The latter flag has some use in the volume utility package, not much else.
Taking a volume offline (as in Voffline means writing the volume header to disk, the inUse bit turned off. A copy is kept around in VM.
Set by Voffline
used in VDetachVolume.
Set by VOffline. Clear by VPutVolume, VForceOffline and attach2. In this case VPutVolume sets inUse to 0, and VForceOffline does that and sets the needsSalvaged flag.
Heavily manipulated by volume utilities while creating volumes, backing them up etc. Probably indicates that the volume is not in an internally consistent state.
This is an error condition. Cleared by VolSalvage, set by VForceOffline.
Requests for volume operations, such as VGetVolume can come from:
The FSYNC package allows a volume utility to register itself. The call VConnectFS is made during VInitVolutil and makes available an array for the calling thread, named OffLineVolumes. This array is cleaned up during VDisconnectFS and contains a list of volumes that have been requested to be offline.
The requests that can be made are FSYNC_ON to get a volume back online. This clears the spot in the OffLineVolumes, calls VAttachVolume and finally writes out changes by calling VPutVolume.
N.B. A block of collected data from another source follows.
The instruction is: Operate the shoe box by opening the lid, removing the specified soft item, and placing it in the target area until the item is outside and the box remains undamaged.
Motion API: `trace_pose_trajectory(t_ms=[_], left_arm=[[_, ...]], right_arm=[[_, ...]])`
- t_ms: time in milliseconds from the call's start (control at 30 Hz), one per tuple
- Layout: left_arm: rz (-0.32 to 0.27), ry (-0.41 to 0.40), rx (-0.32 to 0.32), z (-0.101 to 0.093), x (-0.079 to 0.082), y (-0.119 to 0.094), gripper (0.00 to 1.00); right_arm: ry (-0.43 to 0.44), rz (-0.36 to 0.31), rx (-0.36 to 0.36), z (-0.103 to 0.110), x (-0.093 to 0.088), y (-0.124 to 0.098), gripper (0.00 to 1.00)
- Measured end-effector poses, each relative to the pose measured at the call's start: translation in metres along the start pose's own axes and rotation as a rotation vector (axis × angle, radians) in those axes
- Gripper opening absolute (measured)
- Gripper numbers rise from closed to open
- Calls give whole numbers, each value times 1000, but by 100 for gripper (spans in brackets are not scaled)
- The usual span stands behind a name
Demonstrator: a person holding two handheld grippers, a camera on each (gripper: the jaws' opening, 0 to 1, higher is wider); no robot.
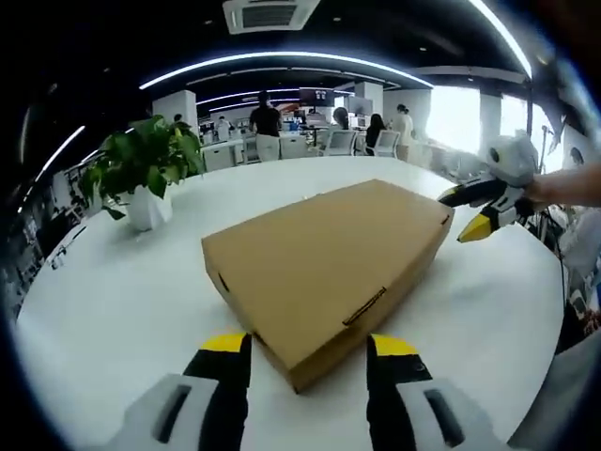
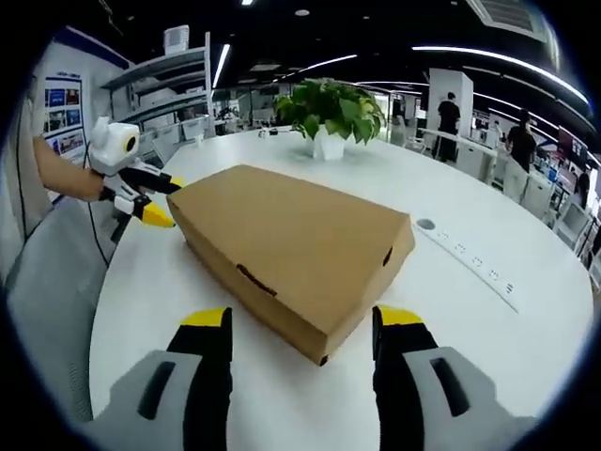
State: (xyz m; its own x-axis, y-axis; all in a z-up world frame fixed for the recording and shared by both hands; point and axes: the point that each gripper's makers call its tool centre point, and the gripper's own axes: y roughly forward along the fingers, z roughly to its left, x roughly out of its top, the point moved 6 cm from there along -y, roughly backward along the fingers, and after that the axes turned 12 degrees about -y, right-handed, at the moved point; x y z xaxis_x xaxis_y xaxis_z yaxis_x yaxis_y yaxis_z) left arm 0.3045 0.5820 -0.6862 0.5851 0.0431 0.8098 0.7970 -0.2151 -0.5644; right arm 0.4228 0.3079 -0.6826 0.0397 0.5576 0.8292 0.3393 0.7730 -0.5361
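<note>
on the white table [image 1: 113,301], closed shoe box [image 1: 324,258] between spread tongs [image 1: 310,349]

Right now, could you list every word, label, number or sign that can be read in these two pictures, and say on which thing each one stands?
No text can be read.
Cardboard shoe box: plain brown, no print or label visible.
Wall posters in the right gripper view: coloured panels, too small and blurred to read.
White plant pot: no marking visible.
Left gripper and right gripper: no lettering visible.
</note>
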Motion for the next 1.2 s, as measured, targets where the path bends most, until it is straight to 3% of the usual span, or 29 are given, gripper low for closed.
trace_pose_trajectory(t_ms=[200,667,1200], left_arm=[[1,-3,12,0,0,1,48],[16,6,10,0,1,0,45],[47,17,-4,13,-1,-8,44]], right_arm=[[-19,11,-20,-4,1,4,44],[1,32,-27,-2,2,4,42],[32,51,-66,21,7,5,42]])
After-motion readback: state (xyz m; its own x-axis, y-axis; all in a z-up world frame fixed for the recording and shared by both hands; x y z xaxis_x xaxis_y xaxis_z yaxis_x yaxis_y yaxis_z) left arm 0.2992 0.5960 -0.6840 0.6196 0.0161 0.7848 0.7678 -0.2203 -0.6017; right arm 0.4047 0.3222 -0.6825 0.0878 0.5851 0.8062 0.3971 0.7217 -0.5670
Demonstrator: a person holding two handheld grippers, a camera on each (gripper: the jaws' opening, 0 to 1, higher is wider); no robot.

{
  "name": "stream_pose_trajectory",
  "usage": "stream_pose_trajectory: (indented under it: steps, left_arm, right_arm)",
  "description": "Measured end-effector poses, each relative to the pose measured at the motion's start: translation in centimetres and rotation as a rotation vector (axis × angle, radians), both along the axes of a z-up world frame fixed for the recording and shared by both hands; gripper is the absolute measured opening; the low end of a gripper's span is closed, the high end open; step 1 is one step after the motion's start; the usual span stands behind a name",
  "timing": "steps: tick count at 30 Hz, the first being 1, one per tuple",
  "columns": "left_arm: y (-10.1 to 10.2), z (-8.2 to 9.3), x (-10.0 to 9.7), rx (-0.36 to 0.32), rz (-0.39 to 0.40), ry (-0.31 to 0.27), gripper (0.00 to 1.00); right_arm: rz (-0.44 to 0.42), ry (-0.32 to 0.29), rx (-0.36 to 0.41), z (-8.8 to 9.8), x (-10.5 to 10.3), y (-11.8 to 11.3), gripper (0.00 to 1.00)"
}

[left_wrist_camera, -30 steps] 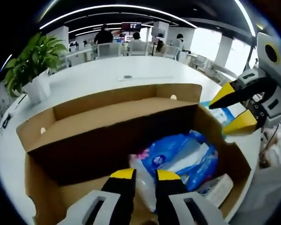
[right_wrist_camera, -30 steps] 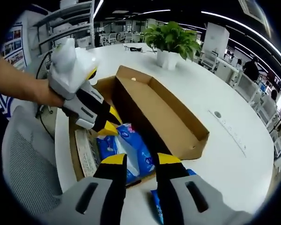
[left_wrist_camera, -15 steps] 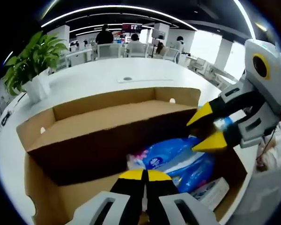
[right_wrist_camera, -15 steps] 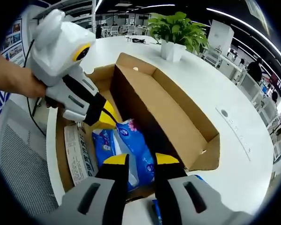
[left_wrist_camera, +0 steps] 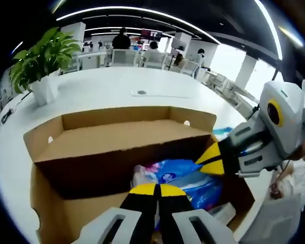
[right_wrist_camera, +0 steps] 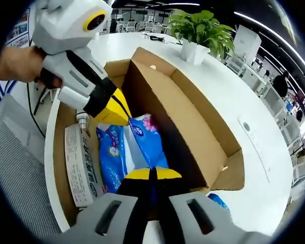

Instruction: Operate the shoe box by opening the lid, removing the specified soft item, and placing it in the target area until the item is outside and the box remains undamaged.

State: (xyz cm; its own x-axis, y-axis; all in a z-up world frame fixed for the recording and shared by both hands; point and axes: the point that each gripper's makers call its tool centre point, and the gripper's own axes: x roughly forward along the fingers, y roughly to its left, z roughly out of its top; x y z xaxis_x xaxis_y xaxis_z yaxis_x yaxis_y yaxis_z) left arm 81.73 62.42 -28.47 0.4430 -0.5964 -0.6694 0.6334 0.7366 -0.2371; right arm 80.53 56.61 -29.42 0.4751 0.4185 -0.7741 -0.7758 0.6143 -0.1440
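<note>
The brown cardboard shoe box (left_wrist_camera: pixel 112 132) (right_wrist_camera: pixel 193 117) lies on the white table with its lid standing up. Inside it lies a soft blue and white packet (left_wrist_camera: pixel 185 175) (right_wrist_camera: pixel 122 147). My left gripper (left_wrist_camera: pixel 153 190) is shut on one end of the packet; in the right gripper view it (right_wrist_camera: pixel 119 118) comes in from the left, held by a hand. My right gripper (right_wrist_camera: pixel 152 174) is shut on the packet's other end, with blue wrapper pinched between its jaws. In the left gripper view it (left_wrist_camera: pixel 202 163) reaches into the box from the right.
A flat white pack with print (right_wrist_camera: pixel 80 165) lies in the box beside the blue packet. Another blue packet (right_wrist_camera: pixel 219 201) (left_wrist_camera: pixel 221 132) lies on the table outside the box. A potted plant (left_wrist_camera: pixel 43 58) (right_wrist_camera: pixel 202 31) stands further back. A mesh chair (right_wrist_camera: pixel 15 173) is by the table's edge.
Both grippers have gone from open to shut on the blue packet. The right gripper has dropped into the box, closer to the left one.
</note>
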Motion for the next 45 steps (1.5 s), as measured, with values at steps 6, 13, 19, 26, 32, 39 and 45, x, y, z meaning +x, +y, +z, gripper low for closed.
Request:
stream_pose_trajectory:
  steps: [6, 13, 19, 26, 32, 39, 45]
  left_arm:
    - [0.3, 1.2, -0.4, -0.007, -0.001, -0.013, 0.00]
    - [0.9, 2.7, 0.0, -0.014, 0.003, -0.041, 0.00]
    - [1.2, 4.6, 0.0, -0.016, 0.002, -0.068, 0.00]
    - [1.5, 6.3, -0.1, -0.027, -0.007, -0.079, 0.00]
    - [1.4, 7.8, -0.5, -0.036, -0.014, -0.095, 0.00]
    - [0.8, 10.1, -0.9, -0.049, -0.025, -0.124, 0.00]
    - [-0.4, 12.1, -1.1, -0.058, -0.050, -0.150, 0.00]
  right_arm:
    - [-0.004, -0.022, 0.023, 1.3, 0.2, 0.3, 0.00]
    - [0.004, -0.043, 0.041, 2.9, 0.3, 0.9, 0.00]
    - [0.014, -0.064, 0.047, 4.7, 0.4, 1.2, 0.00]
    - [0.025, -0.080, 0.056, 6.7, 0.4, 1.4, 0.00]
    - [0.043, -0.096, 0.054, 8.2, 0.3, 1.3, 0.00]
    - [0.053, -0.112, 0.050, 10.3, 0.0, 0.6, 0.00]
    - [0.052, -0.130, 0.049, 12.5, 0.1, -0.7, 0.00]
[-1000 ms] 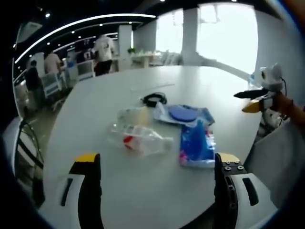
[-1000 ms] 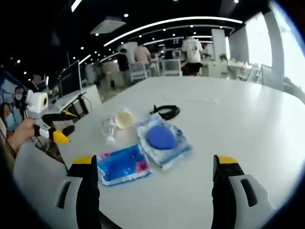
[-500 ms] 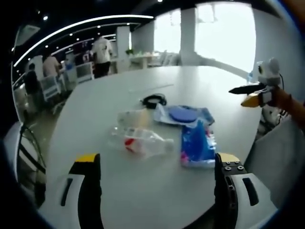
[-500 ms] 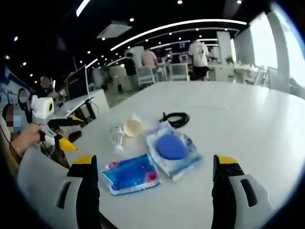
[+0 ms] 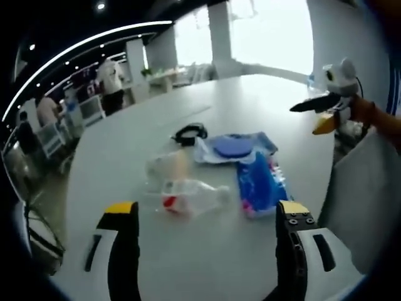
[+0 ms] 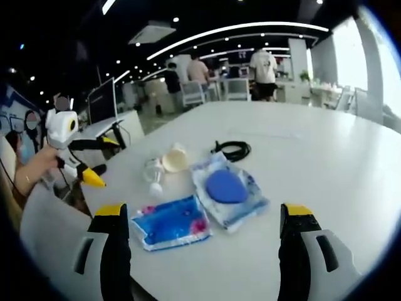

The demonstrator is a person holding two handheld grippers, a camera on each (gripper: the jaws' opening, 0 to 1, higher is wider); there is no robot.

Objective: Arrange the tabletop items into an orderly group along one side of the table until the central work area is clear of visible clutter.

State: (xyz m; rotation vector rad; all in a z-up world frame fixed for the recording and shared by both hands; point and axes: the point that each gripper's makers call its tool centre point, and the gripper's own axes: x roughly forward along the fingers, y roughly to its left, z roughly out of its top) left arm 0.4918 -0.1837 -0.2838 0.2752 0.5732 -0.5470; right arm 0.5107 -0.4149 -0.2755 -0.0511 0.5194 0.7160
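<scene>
A cluster of items lies on the white table [image 5: 125, 150]. In the left gripper view I see a clear plastic bottle [image 5: 188, 195] with a red label on its side, a clear cup [image 5: 164, 166], a black cable [image 5: 190, 132], a pouch with a blue disc [image 5: 233, 147] and a blue packet [image 5: 262, 185]. My left gripper [image 5: 205, 210] stands open, short of the bottle and holding nothing. The right gripper view has the blue packet [image 6: 170, 222], disc pouch [image 6: 227, 188], cable [image 6: 233, 149], bottle [image 6: 153, 175] and cup [image 6: 175, 158]. My right gripper [image 6: 203, 210] is open above the table edge.
The right gripper [image 5: 307, 119] comes in from the right of the left gripper view, held by a hand. The left gripper [image 6: 108, 162] shows at the left of the right gripper view. Several people [image 6: 263, 66] and desks stand behind the table. The table's far half is bare.
Both cameras have shifted a little and the left view has tilted. The items on the table lie where they were. Both grippers stay open.
</scene>
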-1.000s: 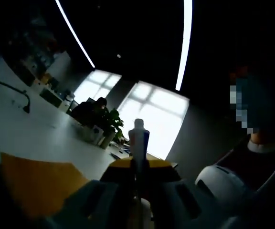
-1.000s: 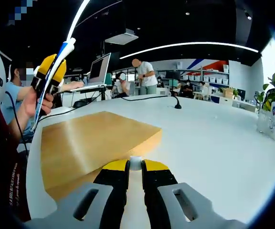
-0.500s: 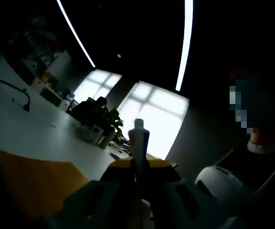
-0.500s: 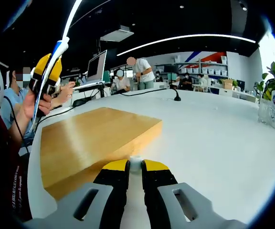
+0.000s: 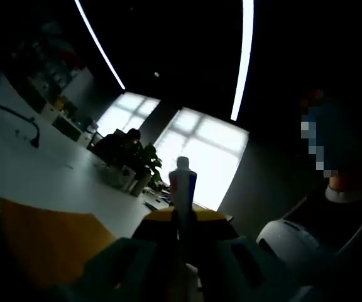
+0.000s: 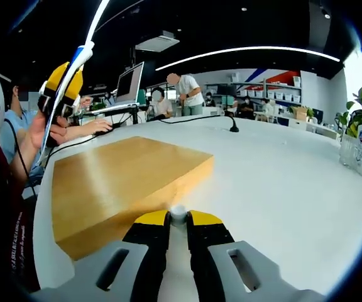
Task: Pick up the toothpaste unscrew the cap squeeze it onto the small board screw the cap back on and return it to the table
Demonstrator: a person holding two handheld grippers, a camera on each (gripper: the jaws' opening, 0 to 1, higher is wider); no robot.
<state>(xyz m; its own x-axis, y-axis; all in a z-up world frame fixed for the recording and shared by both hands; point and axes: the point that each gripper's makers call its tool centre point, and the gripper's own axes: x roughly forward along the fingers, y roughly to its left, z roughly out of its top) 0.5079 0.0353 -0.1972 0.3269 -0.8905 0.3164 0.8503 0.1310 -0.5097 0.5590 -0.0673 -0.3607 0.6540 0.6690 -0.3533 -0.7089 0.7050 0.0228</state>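
Left gripper (image 5: 180,220): clenched on the toothpaste tube (image 5: 182,189), held upright above the white table (image 6: 281,189); nozzle uncapped
Right gripper (image 6: 178,220): pinching the small white cap (image 6: 178,213); low over the table
Wooden board (image 6: 115,179): flat, just beside the right gripper

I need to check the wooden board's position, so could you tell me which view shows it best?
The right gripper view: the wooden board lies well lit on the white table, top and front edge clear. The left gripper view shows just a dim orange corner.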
The other request is FSYNC_OFF and FSYNC_NEEDVOLUME. If the volume is not yet in the threads OffLineVolumes then a spot is found for the volume. If this is not for cloning the volume is marked as BUSY in the specialStatus field of the Volume structure. In VOffline the volume header is written to disk, with the inUse bit turned off. A copy of the header is maintained in memory, however (which is why this is VOffline, not VDetach).
The FSYNC package can also watch over relocation sites. This is not functional anymore, and should probably be removed.
This doubly linked list of volHeader's is one of the more confusing areas in the code. This is the interface between VM and RVM data, and the invariants are not very clear.
See if there is a volHeader available for the volume passed.
Assign a volHeader to the Volume structure. This routine does not fill in the data.
The when a volume is needed, a call is made to VGetVolume. This routine is given a volumeid to search for and finds the Volume structure in the VolumeHashTable. If this is not found it returns VNOVOL.
If there are users of this volume already, then we are guaranteed that the VolumeHeader structure for this volume is available too. Perhaps the header field in the volume structure still exists, otherwise a volHeader must be found in the LRU, which possibly involves writing an old one back to RVM.
If the header field in the volume structure is not null we are ok, if it is null we would like to use the first available header in the volumeLRU list. This is done by checking the back pointer in the volHeader.
The start of this is found in vol-create.cc in the volutil directory.